В знак вежливости он поднялся, когда она подошла ближе, и улыбнулся ей. У нее забилось сердце, но непонятным образом Гирайз продолжал оставаться с ней.
— Лизелл, я рад вас видеть здесь, очень рад, — голос и глаза выражали все то же странное, необъяснимое напряжение чувств. — Вы здоровы?
— Я — да, Гирайз — нет, — спокойно ответила она. Они сели, и она продолжала: — Его отравили или дали какой-то наркотик сегодня, около полудня, на вокзале в Уолктреце. Его парализовало. Он не мог двинуть ни рукой ни ногой и едва мог говорить — ему лицо свело судорогой. Это было ужасно. Это… — голос ее дрогнул.
— Он жив? — спросил Каслер.
Она кивнула и заметила, что он облегченно вздохнул.
— Доктора позвали?
— Да, — она тяжело сглотнула.
— Какой диагноз ему поставили?
— Я не знаю. Меня там уже не было. Мой поезд как раз в это время прибыл на станцию, и я… Я оставила его там. Гирайз настаивал, чтобы я ехала, но я не должна была. Я не должна была… — Из глаз у нее потекли слезы.
Секунду он смотрел на нее молча, затем тихо произнес:
— Это был трудный выбор, мне очень жаль.
— Мне тоже. Я сделала неправильный выбор.
— Я не думаю так, да и в'Ализанте так не думает.
— Он не подумает, но я лучше знаю. Жаль, что я не приняла другого решения, я жалею, что не осталась с ним. Задним числом легче говорить, но это правда.
— Если бы вы остались, то принесли бы в жертву все надежды на победу.
— Есть более важные вещи.
— Я никогда не слышал, чтобы вы так говорили.
— Все меняется. Это Гирайз должен был услышать эти слова. Но он не слышит, потому что я хотела ехать дальше, и он знал это. Но теперь я хочу, чтобы мне еще раз дали возможность выбирать.

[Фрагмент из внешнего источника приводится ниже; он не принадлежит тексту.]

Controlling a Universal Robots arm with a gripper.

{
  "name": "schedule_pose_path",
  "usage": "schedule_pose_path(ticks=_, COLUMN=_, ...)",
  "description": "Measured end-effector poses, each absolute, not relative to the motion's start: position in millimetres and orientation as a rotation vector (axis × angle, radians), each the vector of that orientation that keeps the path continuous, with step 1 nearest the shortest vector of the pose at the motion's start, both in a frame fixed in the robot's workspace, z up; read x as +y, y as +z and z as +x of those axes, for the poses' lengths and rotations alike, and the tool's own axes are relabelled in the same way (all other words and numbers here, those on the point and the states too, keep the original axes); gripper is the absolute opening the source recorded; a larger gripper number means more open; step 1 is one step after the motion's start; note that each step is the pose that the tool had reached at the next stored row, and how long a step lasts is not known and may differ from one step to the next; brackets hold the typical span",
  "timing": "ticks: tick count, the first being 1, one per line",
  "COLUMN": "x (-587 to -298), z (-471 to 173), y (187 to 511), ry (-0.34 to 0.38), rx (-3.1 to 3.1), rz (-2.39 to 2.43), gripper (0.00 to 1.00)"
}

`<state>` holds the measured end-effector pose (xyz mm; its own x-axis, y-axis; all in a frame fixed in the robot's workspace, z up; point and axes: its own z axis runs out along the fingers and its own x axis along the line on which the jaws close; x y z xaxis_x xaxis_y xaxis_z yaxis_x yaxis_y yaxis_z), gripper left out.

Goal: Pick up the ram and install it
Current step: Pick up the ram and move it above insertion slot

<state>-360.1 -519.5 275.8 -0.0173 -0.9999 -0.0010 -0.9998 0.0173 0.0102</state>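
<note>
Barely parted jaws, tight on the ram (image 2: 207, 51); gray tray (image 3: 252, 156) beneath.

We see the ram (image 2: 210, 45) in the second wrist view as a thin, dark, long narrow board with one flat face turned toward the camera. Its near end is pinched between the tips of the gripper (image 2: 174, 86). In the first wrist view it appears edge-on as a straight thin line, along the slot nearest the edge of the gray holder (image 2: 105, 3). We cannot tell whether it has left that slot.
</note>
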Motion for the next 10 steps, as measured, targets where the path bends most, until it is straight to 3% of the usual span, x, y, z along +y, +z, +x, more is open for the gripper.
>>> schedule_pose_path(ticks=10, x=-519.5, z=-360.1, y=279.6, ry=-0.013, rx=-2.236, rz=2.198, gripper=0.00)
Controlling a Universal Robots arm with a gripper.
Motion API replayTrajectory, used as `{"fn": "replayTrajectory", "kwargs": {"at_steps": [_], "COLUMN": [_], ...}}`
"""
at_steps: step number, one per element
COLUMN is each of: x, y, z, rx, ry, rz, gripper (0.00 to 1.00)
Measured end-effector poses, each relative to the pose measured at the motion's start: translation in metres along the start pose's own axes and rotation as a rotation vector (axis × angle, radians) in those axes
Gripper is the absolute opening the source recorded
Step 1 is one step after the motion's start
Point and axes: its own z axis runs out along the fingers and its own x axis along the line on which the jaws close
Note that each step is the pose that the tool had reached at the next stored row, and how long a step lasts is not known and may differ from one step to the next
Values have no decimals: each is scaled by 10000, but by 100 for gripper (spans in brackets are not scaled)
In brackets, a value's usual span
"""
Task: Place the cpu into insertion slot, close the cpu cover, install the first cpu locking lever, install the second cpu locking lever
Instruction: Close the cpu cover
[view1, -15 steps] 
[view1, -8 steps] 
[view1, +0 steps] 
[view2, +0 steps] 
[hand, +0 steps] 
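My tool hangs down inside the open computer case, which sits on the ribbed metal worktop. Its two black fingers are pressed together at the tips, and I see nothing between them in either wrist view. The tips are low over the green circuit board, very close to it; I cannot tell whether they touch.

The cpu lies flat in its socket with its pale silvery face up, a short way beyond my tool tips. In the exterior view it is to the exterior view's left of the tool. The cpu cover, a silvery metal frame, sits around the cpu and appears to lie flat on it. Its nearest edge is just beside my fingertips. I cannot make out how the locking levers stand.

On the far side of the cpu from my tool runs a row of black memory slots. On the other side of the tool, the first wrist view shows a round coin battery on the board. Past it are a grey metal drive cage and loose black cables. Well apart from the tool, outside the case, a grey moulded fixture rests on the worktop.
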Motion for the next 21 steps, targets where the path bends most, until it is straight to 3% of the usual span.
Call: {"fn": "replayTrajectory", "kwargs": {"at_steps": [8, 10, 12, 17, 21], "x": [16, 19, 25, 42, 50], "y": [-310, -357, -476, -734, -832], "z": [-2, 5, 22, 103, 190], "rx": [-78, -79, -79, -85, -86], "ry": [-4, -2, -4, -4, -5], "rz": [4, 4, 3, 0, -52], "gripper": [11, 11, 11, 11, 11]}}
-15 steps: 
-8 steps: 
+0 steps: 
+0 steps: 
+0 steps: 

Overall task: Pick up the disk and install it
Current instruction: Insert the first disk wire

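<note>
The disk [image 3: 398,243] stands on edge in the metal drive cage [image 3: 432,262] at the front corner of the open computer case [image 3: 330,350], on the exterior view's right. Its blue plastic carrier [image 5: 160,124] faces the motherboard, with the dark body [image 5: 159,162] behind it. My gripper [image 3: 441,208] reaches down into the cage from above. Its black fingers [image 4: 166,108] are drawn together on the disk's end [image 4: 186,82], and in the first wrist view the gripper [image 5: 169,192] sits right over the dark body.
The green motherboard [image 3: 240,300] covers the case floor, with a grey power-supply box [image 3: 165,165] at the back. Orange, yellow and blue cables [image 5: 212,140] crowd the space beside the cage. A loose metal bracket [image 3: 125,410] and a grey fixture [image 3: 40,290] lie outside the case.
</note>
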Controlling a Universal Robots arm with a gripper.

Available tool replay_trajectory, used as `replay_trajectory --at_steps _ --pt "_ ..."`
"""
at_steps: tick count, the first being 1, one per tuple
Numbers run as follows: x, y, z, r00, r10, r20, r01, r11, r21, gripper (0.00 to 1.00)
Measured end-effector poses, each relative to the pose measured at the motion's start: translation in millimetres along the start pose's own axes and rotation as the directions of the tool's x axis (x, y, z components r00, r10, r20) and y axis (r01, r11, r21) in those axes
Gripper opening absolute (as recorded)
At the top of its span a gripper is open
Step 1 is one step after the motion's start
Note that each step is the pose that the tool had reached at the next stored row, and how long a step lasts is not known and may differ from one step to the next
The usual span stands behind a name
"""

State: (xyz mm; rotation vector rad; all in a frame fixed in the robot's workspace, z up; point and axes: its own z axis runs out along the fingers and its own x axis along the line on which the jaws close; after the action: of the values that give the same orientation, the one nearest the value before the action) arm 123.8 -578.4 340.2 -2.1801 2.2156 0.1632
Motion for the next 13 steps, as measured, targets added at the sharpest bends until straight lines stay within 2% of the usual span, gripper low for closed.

— А, — он смотрел на нее понимающе, — в вас многое изменилось, очень многое, я думаю.
— Я теперь многое вижу более ясно.
— Потому что лучше стали понимать себя. Мне с самого начала казалось, что это понимание придет к вам. У меня было такое чувство.
— Слишком поздно оно пришло, если Гирайз умрет. Может быть, он уже умер, — слезы снова полились у нее из глаз, и она засуетилась в поисках носового платка.
— Он не умер. Он полностью поправится. Вы должны поверить мне.
— Я бы очень хотела, — она сжала зубы, сдерживая рыдания.
— Вы очень утомлены и сильно расстроены, и к тому же умираете с голоду. Когда вы в последний раз ели?
— Я не знаю. Наверное, утром. Я не хочу есть.
— Но вам нужно поддержать свои силы, иначе вы заболеете, — он поймал взгляд официанта, притянув его через всю залу как магнитом.